(EXERCISE OBJECTIVE): The expected output is the complete listing, copied word for word.

(DATA BELOW):
··········

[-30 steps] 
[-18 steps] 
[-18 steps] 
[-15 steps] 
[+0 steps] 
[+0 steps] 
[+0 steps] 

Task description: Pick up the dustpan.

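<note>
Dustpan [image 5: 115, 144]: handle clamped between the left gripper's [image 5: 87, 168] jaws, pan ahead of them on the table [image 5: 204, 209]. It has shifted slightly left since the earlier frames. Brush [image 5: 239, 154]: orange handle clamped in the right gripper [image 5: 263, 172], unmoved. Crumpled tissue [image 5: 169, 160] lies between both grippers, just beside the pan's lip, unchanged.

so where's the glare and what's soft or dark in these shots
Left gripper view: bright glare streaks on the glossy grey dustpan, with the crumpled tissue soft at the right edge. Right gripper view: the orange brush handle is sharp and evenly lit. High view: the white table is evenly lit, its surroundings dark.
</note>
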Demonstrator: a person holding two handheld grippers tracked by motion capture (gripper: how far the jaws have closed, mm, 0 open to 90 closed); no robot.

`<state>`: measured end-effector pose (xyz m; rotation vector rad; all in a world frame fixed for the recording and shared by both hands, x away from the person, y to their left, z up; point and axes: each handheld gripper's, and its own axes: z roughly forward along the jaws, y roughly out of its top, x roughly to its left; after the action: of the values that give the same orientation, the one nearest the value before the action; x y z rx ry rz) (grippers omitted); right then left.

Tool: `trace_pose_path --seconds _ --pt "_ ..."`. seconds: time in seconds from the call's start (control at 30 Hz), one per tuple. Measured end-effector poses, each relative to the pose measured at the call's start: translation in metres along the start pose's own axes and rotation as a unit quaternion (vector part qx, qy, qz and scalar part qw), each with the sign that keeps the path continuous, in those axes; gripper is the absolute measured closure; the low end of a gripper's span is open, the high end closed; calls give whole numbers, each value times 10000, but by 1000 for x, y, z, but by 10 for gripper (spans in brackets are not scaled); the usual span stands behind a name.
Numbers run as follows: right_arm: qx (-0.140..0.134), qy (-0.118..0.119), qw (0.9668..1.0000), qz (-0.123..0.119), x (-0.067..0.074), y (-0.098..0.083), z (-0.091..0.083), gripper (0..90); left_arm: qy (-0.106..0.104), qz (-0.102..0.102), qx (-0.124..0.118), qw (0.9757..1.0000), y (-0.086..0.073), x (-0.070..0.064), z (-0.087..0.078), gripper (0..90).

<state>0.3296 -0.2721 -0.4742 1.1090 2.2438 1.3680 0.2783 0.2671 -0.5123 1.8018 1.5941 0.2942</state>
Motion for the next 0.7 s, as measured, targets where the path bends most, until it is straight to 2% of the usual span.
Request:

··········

(SOLUTION):
[-30 steps] 
[-18 steps] 
[-18 steps] 
[-15 steps] 
[+0 steps] 
[+0 steps] 
[+0 steps] 

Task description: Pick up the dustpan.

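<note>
Dustpan [image 5: 115, 144]: handle clamped between the left gripper's [image 5: 87, 168] jaws, pan ahead of them on the table [image 5: 204, 209]. It has shifted slightly left since the earlier frames. Brush [image 5: 239, 154]: orange handle clamped in the right gripper [image 5: 263, 172], unmoved. Crumpled tissue [image 5: 169, 160] lies between both grippers, just beside the pan's lip, unchanged.

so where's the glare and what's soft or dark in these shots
Left gripper view: bright glare streaks on the glossy grey dustpan, with the crumpled tissue soft at the right edge. Right gripper view: the orange brush handle is sharp and evenly lit. High view: the white table is evenly lit, its surroundings dark.
</note>
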Demonstrator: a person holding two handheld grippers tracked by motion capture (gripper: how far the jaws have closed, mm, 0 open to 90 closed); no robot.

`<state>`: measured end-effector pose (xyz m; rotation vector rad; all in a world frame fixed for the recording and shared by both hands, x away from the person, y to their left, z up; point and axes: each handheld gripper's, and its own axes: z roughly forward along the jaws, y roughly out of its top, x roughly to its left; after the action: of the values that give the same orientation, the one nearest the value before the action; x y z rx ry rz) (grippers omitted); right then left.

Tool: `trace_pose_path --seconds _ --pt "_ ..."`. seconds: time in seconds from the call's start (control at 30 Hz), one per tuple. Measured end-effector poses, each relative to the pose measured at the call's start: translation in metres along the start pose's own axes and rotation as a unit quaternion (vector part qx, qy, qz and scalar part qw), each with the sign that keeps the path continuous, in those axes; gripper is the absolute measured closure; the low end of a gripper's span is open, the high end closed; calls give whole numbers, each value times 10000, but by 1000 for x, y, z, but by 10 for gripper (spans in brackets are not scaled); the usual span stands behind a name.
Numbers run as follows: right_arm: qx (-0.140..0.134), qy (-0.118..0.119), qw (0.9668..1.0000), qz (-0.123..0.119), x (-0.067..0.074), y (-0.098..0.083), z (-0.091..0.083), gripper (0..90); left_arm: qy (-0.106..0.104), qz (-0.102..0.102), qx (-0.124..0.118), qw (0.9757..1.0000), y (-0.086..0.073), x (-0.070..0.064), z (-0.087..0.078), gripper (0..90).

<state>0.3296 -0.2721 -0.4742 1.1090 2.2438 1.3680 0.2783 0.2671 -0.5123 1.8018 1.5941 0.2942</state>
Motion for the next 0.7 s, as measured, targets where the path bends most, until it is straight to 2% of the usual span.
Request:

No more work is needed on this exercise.